* Instructions for the task
Copy out exactly the lines from the first line of the material below through the line containing "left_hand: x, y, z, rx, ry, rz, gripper", and nothing beyond them.

* Data shown
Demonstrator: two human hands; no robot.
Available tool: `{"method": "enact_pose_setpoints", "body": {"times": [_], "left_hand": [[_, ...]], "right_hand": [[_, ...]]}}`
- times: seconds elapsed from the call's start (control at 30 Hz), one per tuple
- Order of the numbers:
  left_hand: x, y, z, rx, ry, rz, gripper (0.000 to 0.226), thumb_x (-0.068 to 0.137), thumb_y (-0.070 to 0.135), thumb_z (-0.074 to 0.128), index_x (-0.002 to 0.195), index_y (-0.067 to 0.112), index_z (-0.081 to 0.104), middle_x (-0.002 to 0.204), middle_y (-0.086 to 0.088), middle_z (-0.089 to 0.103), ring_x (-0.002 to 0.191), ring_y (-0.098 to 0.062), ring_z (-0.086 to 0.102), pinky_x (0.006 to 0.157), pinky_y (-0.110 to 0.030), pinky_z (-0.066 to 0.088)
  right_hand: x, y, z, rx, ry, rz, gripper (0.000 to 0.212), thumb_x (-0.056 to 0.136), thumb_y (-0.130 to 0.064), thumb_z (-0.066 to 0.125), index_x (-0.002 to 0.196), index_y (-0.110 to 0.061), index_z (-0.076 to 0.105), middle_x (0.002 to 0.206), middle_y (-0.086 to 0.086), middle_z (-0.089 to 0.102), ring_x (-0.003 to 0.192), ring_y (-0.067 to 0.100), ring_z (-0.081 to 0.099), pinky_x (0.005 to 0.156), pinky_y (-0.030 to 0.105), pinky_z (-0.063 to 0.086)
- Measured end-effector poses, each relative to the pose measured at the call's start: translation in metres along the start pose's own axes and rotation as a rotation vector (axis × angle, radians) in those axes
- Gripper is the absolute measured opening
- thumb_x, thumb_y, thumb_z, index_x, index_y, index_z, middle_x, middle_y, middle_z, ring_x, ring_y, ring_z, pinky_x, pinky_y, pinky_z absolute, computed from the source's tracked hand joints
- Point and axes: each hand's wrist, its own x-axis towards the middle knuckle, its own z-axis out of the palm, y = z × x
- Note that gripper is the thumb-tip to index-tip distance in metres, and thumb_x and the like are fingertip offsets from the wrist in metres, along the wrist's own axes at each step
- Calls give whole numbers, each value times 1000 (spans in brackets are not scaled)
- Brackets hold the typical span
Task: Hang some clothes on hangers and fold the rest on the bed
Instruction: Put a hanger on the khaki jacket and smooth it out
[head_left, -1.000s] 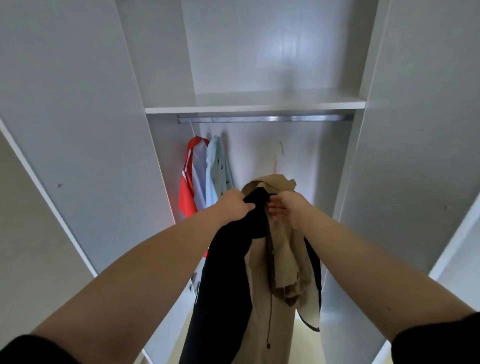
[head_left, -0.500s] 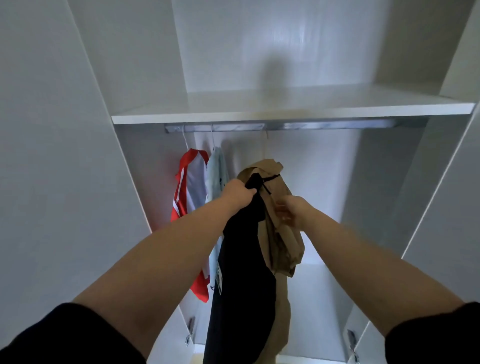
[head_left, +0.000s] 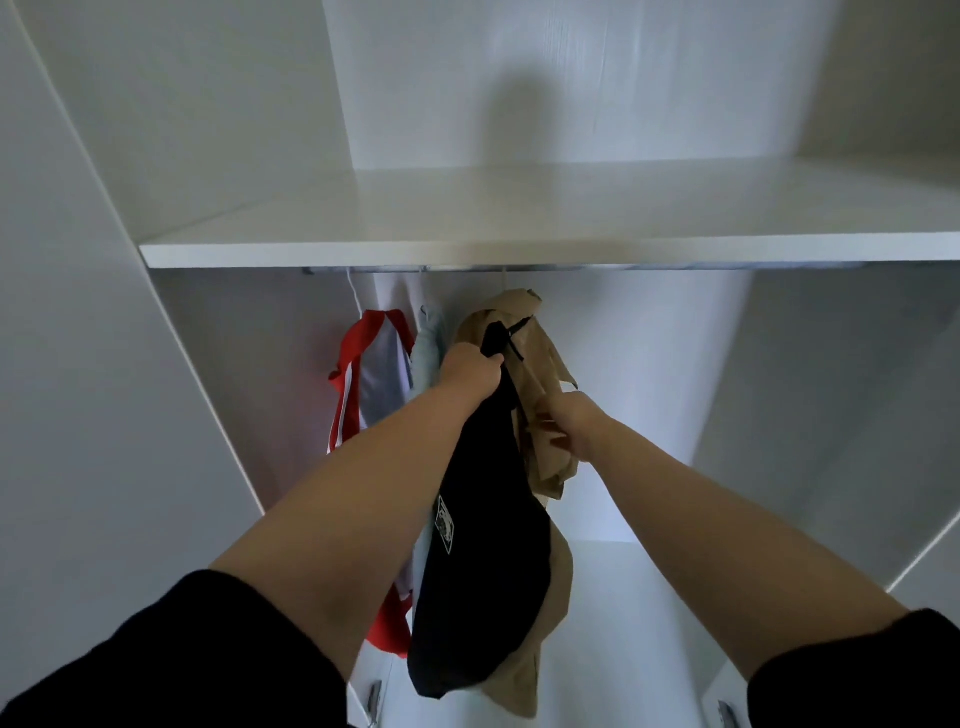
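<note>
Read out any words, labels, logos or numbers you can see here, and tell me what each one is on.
White print on the black garment: a boxed emblem, too blurred to read.
Nothing else carries text: none shows on the tan garment, the red top, the blue shirt or the shelf.
</note>
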Motion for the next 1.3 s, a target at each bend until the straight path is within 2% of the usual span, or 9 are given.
{"method": "enact_pose_setpoints", "body": {"times": [0.1,0.27,0.4,0.47,0.57,0.77,0.93,1.07,1.3], "left_hand": [[6,-15,9,0,-11,-67,46,98,33,49,124,-4,53,125,-18,58,111,-32,56,76,-27,38],[5,-31,17,62,-18,-78,45,99,36,46,120,-2,56,120,-17,59,110,-31,56,78,-29,38],[-2,-37,13,66,-22,-34,34,94,29,56,114,3,61,112,-14,63,99,-27,59,83,-32,46],[-14,-38,14,122,-7,-1,35,93,25,55,123,6,56,120,-13,60,107,-27,57,90,-34,46],[-39,-37,18,248,36,109,46,95,22,50,139,13,42,135,-10,51,123,-28,49,99,-37,43],[-112,-20,37,525,120,403,58,98,29,45,149,13,24,148,-12,32,134,-27,33,108,-39,35],[-202,1,65,662,243,495,62,98,35,42,152,18,16,158,-10,17,144,-27,17,115,-41,20],[-279,15,96,672,242,490,64,98,35,42,152,20,12,160,-8,11,147,-26,7,118,-45,13],[-404,41,129,686,245,569,63,98,37,33,153,22,5,160,-9,7,148,-27,5,117,-48,13]], "right_hand": [[9,4,2,-65,59,-8,35,89,-12,49,122,-2,51,116,18,61,101,29,60,73,34,48],[20,5,3,-118,103,-74,9,86,-4,47,86,-4,56,89,12,61,83,25,58,70,32,45],[12,9,2,-242,141,-190,19,84,-2,43,66,-6,48,65,7,48,57,16,43,57,25,35],[2,13,-2,-357,154,-252,15,84,-2,45,76,2,58,75,18,56,61,19,48,60,27,38],[-19,23,-14,-487,172,-362,30,87,-5,49,113,5,58,113,18,63,100,29,60,85,35,48],[-80,50,-58,-582,225,-521,39,91,-8,51,130,-4,49,129,13,53,113,27,52,87,31,44],[-152,89,-108,-696,343,-693,45,90,-6,50,135,-4,45,140,12,45,128,27,40,102,32,36],[-215,133,-146,-777,410,-737,44,97,-19,48,139,-5,43,149,14,36,138,29,32,114,37,26],[-327,172,-197,-863,531,-767,47,99,-24,44,142,-6,38,152,15,33,140,30,30,115,43,26]]}}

* Task response
Demonstrator: two human hands; no robot.
Available tool: `{"method": "enact_pose_setpoints", "body": {"times": [_], "left_hand": [[_, ...]], "right_hand": [[_, ...]]}}`
- times: seconds elapsed from the call's start (control at 30 Hz), one per tuple
- Order of the numbers:
  left_hand: x, y, z, rx, ry, rz, gripper (0.000 to 0.226), thumb_x (-0.068 to 0.137), thumb_y (-0.070 to 0.135), thumb_z (-0.074 to 0.128), index_x (-0.002 to 0.195), index_y (-0.067 to 0.112), index_z (-0.081 to 0.104), middle_x (-0.002 to 0.204), middle_y (-0.086 to 0.088), middle_z (-0.089 to 0.103), ring_x (-0.002 to 0.191), ring_y (-0.098 to 0.062), ring_z (-0.086 to 0.102), pinky_x (0.006 to 0.157), pinky_y (-0.110 to 0.030), pinky_z (-0.066 to 0.088)

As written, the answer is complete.